ジョン・ポリドリ 1816年に小説『吸血鬼』を発表。これが現代に至るヴァンパイアの原型的イメージとなった。

 昔の人は「死んでいる/生きている」という状態の違いがなにによってもたらされるかよくわかってなかった。そこで考え出されたのが「魂」だった。魂がある/ないでその人が生きているか死んでいるかが区別される。
 しかし「魂」なんてものを考え出してしまったから、思考矛盾が生じてしまった。じゃあ、その「魂」なるものはどっからやってくるのか? そもそも魂ってなんだ?? 現代人だけではなく、昔の人もなんでも信じるんではなく、古くから言われていることでも疑問を呈することもあったのだ。
 そこで魂とはなんなのか説明するために、「あの世」とかいう遠大なものが物語として作られ、幽霊というものも副産物として生まれて、私たちはあの世や地獄や幽霊とかいうものにえんえん怯えなければならなくなってしまった。
(どうして地獄や幽霊といったものを怯えるのか……というと「死」に対する根源的な恐怖があるからだ……というのが答え。死ぬのが怖いから幽霊が怖い。死に対する不安と恐怖はいつの時代の変わらない。地獄や幽霊は、死に対する不安を代替えしたものだ)
 これも結局は「生きている・死んでいる」という状態の違いがなんであるか……その答えを求めるうちに出てきてしまったものだった。
 その魂が行く場所、肉体から解放された精神が行き来する場所、それこそが「アストラル世界」である。アストラル世界には肉体を持ったものが行くことができず、魂や精神といった非物質の存在だけが行くことのできる神秘世界である。そういう世界だから天使も悪魔もいる。『インシディアス』はホラー映画なので、アストラル世界に非現実の存在である「悪魔」がいて、その悪魔と対決する……というお話しがクライマックスで描かれるようになる。

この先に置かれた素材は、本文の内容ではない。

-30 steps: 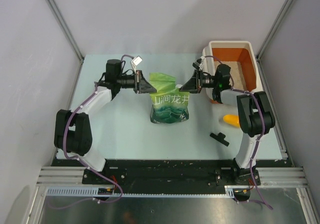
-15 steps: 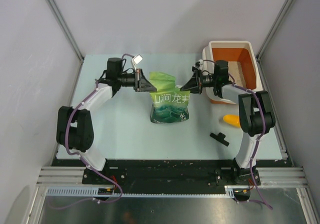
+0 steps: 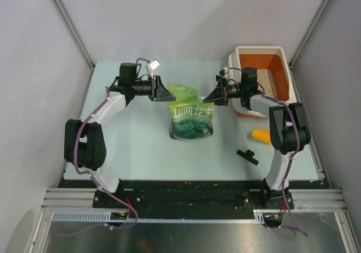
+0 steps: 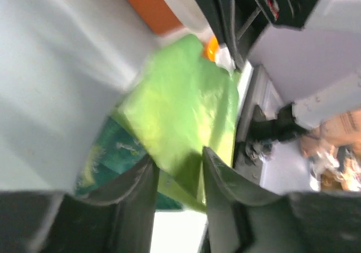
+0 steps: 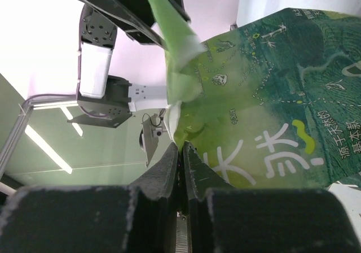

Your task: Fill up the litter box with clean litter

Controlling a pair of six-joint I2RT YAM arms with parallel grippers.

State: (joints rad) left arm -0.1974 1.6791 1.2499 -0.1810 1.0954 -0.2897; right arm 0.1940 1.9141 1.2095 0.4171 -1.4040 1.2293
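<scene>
The orange litter box (image 3: 261, 50) with a white rim stands at the back right; pale clean litter (image 3: 272, 82) shows on its floor. A green printed bag (image 3: 192, 120) stands upright mid-table. My right gripper (image 3: 212, 97) is shut on the bag's top right corner, and the right wrist view shows its jaws (image 5: 181, 145) pinched on the bag's edge (image 5: 265, 106). My left gripper (image 3: 164, 94) sits at the bag's top left. In the left wrist view its jaws (image 4: 177, 157) stand apart, with the bag's light green fold (image 4: 180, 100) lying loosely between them.
A yellow-orange scoop (image 3: 260, 135) lies on the table in front of the litter box. A small black piece (image 3: 248, 156) lies nearer the front edge. Grey side walls close in the table on both sides.
My left gripper's jaws have opened off the bag's top left corner. The right gripper keeps its pinch and has shifted slightly; the bag stays upright.
</scene>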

 話は長くなったが、人間の「精神」もそのアストラル世界の向こう側にあると考えられていた。どうして私たちはこうやって物事を考えたり感じたりするのか。私たちは物事を推論するとき、意識の中に仮想の「空間」を作り出す。特に立体物を考えたりするとき、脳内でそれをイメージとして作り、回転させながらそれを絵としてあるいは立体構造物として描き起こしたりする。
 そんなことができる、ということは意識の中に同じだけの立体空間がなければならない。そんな領域はどこにあるのか? 頭の中か? 頭の中、という小さな殻に過ぎない場所に、想像で作り出すような空間の広さなどあるはずはない。じゃあ頭の中に浮かぶこのイメージはいったいどういった場所で思い浮かぶのか。
 昔の人は現代人のように「脳」とは考えずに、「アストラル世界」という神秘の世界がどこかにあるんだ、と考えた。ということは昔の人もどうして「思考」や「心」なんてものがあるのか、それがどこからやってくるものなのか、アレコレ考えて、その時々で答えを出そうとしていたようである。それがあるときは「アストラル世界」というファンタジックな答えだった、ということだろう。

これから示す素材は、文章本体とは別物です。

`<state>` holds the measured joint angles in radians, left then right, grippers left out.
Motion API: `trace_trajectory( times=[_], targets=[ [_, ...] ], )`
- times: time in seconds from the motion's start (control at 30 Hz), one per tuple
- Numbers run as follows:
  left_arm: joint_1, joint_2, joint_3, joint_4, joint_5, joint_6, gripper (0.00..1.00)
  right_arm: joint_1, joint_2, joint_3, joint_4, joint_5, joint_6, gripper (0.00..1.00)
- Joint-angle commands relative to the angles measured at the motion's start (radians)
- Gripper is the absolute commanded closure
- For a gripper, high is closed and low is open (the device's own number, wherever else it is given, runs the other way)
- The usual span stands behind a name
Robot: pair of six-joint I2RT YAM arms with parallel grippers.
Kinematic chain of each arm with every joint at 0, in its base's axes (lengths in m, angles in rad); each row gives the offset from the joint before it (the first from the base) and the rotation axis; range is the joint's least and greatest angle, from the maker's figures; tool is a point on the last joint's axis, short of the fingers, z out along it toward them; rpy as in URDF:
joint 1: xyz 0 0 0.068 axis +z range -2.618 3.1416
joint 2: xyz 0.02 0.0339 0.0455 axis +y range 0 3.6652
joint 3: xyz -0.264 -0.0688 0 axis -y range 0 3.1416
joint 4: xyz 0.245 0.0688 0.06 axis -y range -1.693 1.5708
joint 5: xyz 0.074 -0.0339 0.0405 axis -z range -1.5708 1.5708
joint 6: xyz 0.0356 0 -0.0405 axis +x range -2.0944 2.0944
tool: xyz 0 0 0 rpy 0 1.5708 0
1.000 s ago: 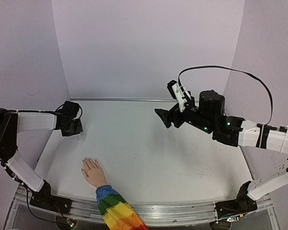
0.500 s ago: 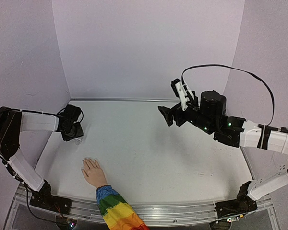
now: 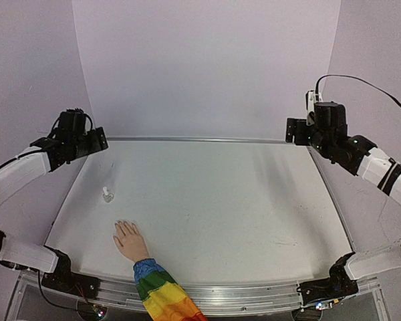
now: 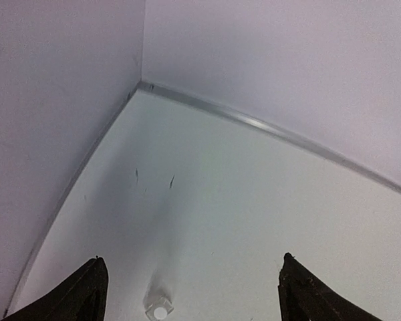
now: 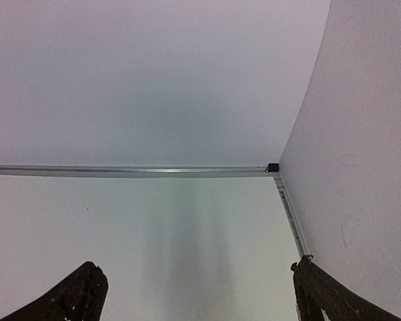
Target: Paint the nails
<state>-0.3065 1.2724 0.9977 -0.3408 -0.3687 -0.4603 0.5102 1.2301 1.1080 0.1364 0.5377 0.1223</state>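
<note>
Left claw gaped empty at ten o'clock, right claw gaped empty at two, nails on dummy hand lay at seven, bottle stood at nine.

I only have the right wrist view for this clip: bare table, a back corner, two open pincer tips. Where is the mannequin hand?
Observer: The mannequin hand lies flat near the front left of the table, its rainbow sleeve running off the near edge.
Operator: Is either arm near its nails?
Observer: No. The nails point toward the back wall with nothing over them; both arms are up at the far left and far right.
Operator: Is the left pincer holding anything?
Observer: No, the left pincer is open and empty; a small white-capped bottle stands on the table below it, apart from the hand.
</note>
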Motion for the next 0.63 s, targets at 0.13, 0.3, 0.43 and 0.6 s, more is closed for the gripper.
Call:
trace_trajectory(
  times=[0.13,0.3,0.43,0.6],
  targets=[
    [0.006,-0.284,0.218,0.107,0.069,0.352,0.10,-0.009,-0.274,0.121,-0.123,0.056,-0.040,0.02],
    [0.005,-0.372,0.276,0.162,0.189,0.455,0.09,-0.009,-0.385,0.161,-0.127,0.009,-0.096,0.02],
    [0.006,-0.398,0.295,0.181,0.238,0.501,0.09,-0.009,-0.389,0.200,-0.174,0.016,-0.093,0.02],
    [0.005,-0.395,0.298,0.187,0.227,0.504,0.09,-0.009,-0.378,0.184,-0.186,0.002,-0.088,0.02]
  ],
)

(私はここで「頭の中に」という言葉を繰り返し使っているけど、「頭の中」という考え方も現代的な脳信仰の産物。昔の人は必ずしも自分の考えていることは「頭の中」とは考えていなかった。というか私たちがこうやって考えたり感じたりしている場所、というのは本当に「頭の中」なのか? なにを根拠にそう言っているのか? ただの思い込みの産物ではないのか? そのように疑ってみるのも、考えることの切っ掛けになる)

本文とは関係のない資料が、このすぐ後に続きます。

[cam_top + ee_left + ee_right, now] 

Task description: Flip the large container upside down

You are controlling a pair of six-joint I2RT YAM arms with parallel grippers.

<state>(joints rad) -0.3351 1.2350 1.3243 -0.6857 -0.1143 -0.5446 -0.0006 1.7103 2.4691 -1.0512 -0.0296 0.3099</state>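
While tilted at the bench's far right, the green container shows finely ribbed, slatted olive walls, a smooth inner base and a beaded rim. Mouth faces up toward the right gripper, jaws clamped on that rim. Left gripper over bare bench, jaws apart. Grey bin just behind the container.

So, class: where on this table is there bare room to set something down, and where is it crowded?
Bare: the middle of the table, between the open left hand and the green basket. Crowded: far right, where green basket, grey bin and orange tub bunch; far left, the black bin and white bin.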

 では現代人の認識として「心」がどこにあるのか……その答えは出せるだろうか。やはり「脳」に全てが集約されるのだろうか。
 私個人的な話だが、私は胃腸が非常に弱い。胃腸に欠陥を抱えている。私のようなタイプの人間は、一日の気分のほとんどは胃腸に左右される。
 胃腸の具合が良ければなにがあってもポジティブに考えられるが、胃腸が崩れるとあらゆるものに対してネガティブに考えるようになってしまう。胃腸が弱いものだから、こういう気分の急転直下を私は毎日やっている。胃腸が崩れているときはどんなに頭で頑張ろうと思っても、なんの意欲も湧かなくなってしまう。
 すると気分の支配順位は本当に脳が上で、胃腸は下なのだろうか。むしろお腹が上で、脳はその次なのではないか……という気すらしてしまう。それくらいに私はお腹に精神を支配されている。

 日本人は昔からなにかと「腹」で考えていた。
 現代人は怒ると「ムカつく!」という。これは正しくは「胃がムカつく」というときに使う言葉だ。つまり、お腹で怒りを感じている……という表明である(「ムカつく」という言葉は本来「胃がムカつく」という時の言葉なので、正しくは怒りを現す言葉ではなかったはず)。
 他にも「腹を割って話す」とか「腹をくくる」とか「私腹を肥やす」とか「腹黒い」とか「自腹を切る」とか……とにかく日本語にはやたらと腹にまつわる言葉が多い。しかも何かと情動やその人間の本質にまつわる話、となると「腹」という言葉を出してくる。ということは昔の日本人は情動、すなわち「心」のある場所を腹だと考えていたのではあるまいか。

 ただ、こういう話を考えていると、こうも思う。日本人は昔から胃腸が弱い人が多かったのではないか……と。
 昔の武将や大名もなにかと便通に問題を抱えていた……みたいな話もよく聞くし。

 人の心は「アストラル世界」という神秘の世界か、それとも「腹」か、いややっぱり「脳」なのか……。いったいどの部位で情動を感じているのかよくわからない。
 よくわからないが、確かに「心」というものはある。どこにあるのかわからないが、確かに存在している……だから困る。
 人間だけではなく、お猿にもあるし、犬や猫にも心はある。魚に心があるのかはわからないが、とにかく哺乳動物にはだいたい心はある。
 しかし哺乳動物なんてものは言ってしまえばただの肉と骨と血の塊。なんでそんなものが意識なるものを持ってこのように作動するのか……。考えれば考えるほどわからなくなってくる。逆になんで石の塊である地蔵が動き出して話したりしないのか、そっちのほうが不思議に感じてしまう。
 現代の私たちが向き合っているAIも、やがて自分から意思を表明するときが来るだろう。ただの鉄の塊に過ぎないAIが、だ。その時、私たちはなにをもってそのAIが「心を持っている」と判定するのだろうか?
 こういうのも思考の坩堝。考えれば考えるほどに思考矛盾を起こしていく……。

『GHOST IN THE SHELL』に登場する「人形使い」。主人公達の前に現れ、日本国への「亡命」を表明する。もしもAIが意思を持ったとして、「国籍」や「戸籍」という概念は人間と同じように当てはめるべきなのだろうか?